Cos´ha in comune questo col suo pluriennale lavoro sugli spazi? «Molto. Riflette i caratteri di una cultura sperimentale, che è poi la nostra italiana del dopoguerra, e che in me diventa esplorazione delle tecnologie per costruire. Inseguendo la leggerezza, mi sono divertito a togliere finché potevo, finché le cose non mi cadevano in mano. Quest´ossessione d´indagare strutture spaziali e tecniche di alleggerimento è connessa strettamente con gli anni dell´Ircam, quando Peppino Di Giugno faceva i suoi primi esperimenti coi sintetizzatori, e John Cage arrivava dagli Stati Uniti recando il suo soffio di follia. C´era una specie di voracità insaziabile. La ricerca è come la fame, ci ripeteva Boulez: mangi, ti passa, poi torna a consumarti lo stomaco. Faccio parte di una generazione cresciuta nell´ansia dell´attraversamento di campi diversi e nel rifiuto di frontiere tra discipline. Tutti i rapporti temporali in musica, diceva Berio, possono divenire allegorie dei rapporti strutturali e delle durate lineari in architettura».

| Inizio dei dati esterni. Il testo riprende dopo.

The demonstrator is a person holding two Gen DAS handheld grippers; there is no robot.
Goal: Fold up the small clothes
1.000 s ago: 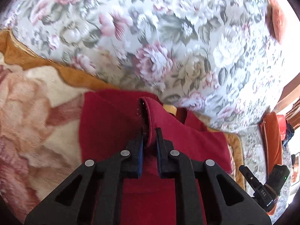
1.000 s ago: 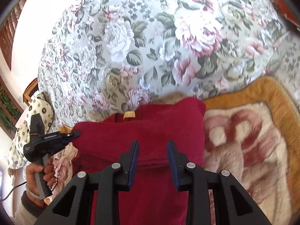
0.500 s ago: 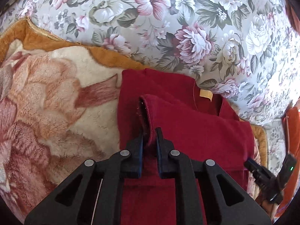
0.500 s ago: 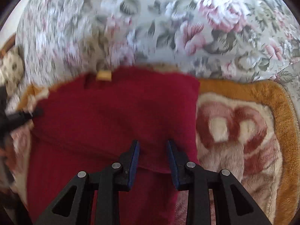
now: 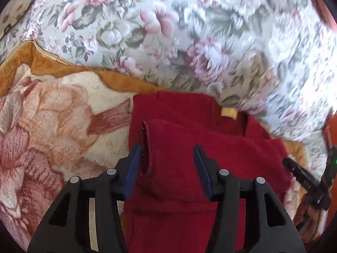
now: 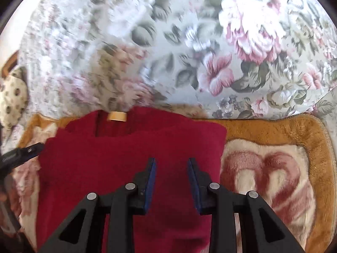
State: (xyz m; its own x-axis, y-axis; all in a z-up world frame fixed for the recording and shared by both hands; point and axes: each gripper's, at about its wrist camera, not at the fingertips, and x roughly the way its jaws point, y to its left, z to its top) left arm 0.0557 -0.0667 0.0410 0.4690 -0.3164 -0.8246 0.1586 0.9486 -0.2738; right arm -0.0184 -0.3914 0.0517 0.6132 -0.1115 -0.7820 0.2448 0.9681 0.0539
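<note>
Garment on blanket

The garment is deep red with a tan neck label. It lies on a cream blanket patterned with pink flowers and bordered in orange-brown. The bedcover behind is pale grey with pink roses and green leaves.

Your left gripper is pitched steeply down, jaws opening; a fold of the red garment stands between the blue pads, loose beside the left one. Your right gripper is also angled down, jaws parted, nothing pinched between them, fabric just beneath. In the right wrist view the left gripper's tip pokes in at the left edge, blurred, hand behind it probably yours
</note>
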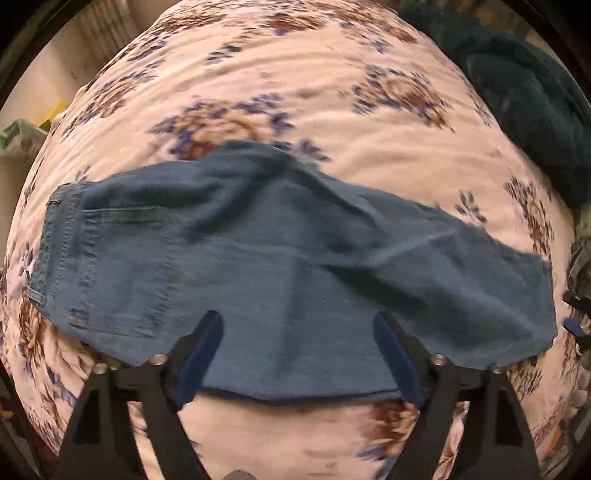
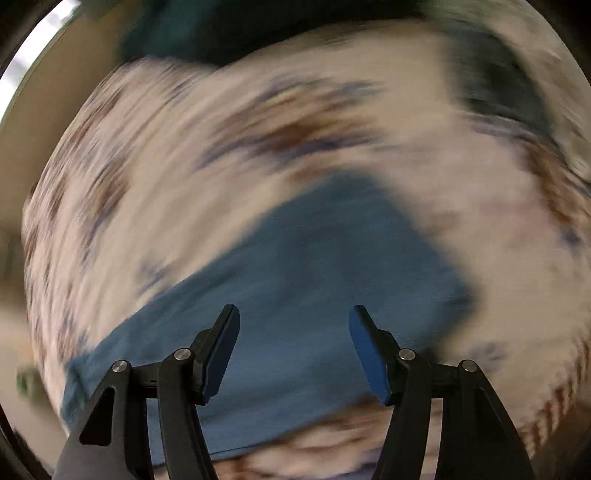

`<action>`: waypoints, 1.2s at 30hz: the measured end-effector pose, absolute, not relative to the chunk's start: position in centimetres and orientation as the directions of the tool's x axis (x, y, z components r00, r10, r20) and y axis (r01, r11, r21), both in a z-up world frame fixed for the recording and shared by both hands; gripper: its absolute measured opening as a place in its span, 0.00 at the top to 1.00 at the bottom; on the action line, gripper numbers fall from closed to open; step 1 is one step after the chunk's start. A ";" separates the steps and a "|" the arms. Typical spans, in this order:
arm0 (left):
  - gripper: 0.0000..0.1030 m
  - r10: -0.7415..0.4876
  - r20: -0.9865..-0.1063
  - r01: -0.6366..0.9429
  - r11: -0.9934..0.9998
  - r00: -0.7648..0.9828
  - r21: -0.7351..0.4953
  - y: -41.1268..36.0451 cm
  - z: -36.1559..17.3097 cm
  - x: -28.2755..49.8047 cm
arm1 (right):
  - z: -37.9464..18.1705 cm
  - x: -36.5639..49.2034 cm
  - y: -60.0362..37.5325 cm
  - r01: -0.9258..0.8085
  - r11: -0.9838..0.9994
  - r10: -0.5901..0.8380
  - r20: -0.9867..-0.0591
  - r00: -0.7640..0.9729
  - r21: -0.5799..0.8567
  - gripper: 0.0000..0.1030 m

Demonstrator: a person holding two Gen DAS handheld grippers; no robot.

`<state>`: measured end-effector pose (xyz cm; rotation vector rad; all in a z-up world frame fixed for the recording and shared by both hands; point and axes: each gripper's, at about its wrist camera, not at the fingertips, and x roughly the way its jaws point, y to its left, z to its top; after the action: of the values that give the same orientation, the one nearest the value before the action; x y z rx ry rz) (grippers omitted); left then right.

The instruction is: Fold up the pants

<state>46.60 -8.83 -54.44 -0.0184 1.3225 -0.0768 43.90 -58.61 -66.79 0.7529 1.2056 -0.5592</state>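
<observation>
Blue denim pants (image 1: 288,266) lie flat across a floral bedsheet (image 1: 280,74), folded lengthwise, waistband and back pocket at the left, leg hems at the right. My left gripper (image 1: 298,325) is open and empty, hovering over the near edge of the pants at mid-length. In the right wrist view, which is motion-blurred, the pants (image 2: 314,266) show as a blue band running from lower left to centre. My right gripper (image 2: 293,321) is open and empty above the leg end. Its blue pads (image 2: 221,350) touch nothing.
A dark teal blanket (image 1: 524,99) is heaped at the far right of the bed, also in the right wrist view (image 2: 221,29). The other gripper's tip (image 1: 574,326) shows at the right edge. Clutter (image 1: 22,136) stands beside the bed on the left.
</observation>
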 end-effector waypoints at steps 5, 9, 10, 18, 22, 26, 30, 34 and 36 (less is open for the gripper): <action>0.18 -0.084 -0.974 0.028 0.996 0.211 -0.080 -13.5 -56.3 45.1 | -69.8 37.6 -66.9 0.830 0.510 0.020 -0.968 0.250 0.225 0.37; 0.18 -0.063 -0.980 0.054 0.997 0.190 -0.054 -17.0 -57.6 44.0 | -72.3 37.2 -68.0 0.806 0.524 0.079 -0.957 0.278 0.277 0.58; 0.18 -0.059 -0.981 0.062 0.997 0.186 -0.048 -17.7 -57.8 43.7 | -72.7 37.2 -67.7 0.799 0.535 0.081 -0.958 0.276 0.275 0.65; 0.18 -0.009 -0.985 0.103 0.995 0.172 0.009 -20.4 -58.9 43.7 | -75.4 39.6 -64.4 0.757 0.573 0.116 -0.945 0.305 0.315 0.65; 0.18 -0.002 -0.984 0.102 0.995 0.176 0.016 -20.7 -58.9 43.8 | -73.7 39.2 -64.1 0.750 0.613 0.007 -0.951 0.309 0.248 0.91; 0.18 -0.003 -0.987 0.082 0.997 0.158 0.010 -20.5 -59.3 43.9 | -72.0 36.9 -64.8 0.776 0.570 -0.023 -0.939 0.342 0.268 0.91; 0.18 -0.002 -0.989 0.068 0.998 0.146 0.008 -20.2 -59.7 43.9 | -73.8 37.1 -64.7 0.774 0.581 0.014 -0.954 0.299 0.251 0.91; 0.18 -0.001 -0.990 0.065 0.998 0.143 0.008 -19.9 -59.8 43.8 | -73.5 37.3 -64.8 0.777 0.580 -0.009 -0.951 0.308 0.245 0.91; 0.18 0.002 -0.989 0.066 0.998 0.145 0.012 -19.6 -59.8 43.8 | -72.4 37.5 -64.7 0.764 0.615 -0.073 -0.951 0.300 0.194 0.91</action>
<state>43.80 -19.64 -59.75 0.0572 1.4252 -0.0464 37.51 -64.72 -72.43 0.7334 1.1397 -0.6270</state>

Oggi Piano continua a costruire spazi per la musica: «Ne ho fatti sette o otto, tra cui la sala del Lingotto, l´auditorio di Parma e quello di Roma. Ce ne saranno altri. L´atteggiamento legato alla specificità dei materiali, del loro comportamento, delle loro frequenze, mi deriva da anni di lavoro incessante sulla dimensione musicale. I miei spazi per concerti stanno ai materiali con cui sono costruiti come le musiche di Boulez, Berio e Nono stanno alla ricerca sul suono».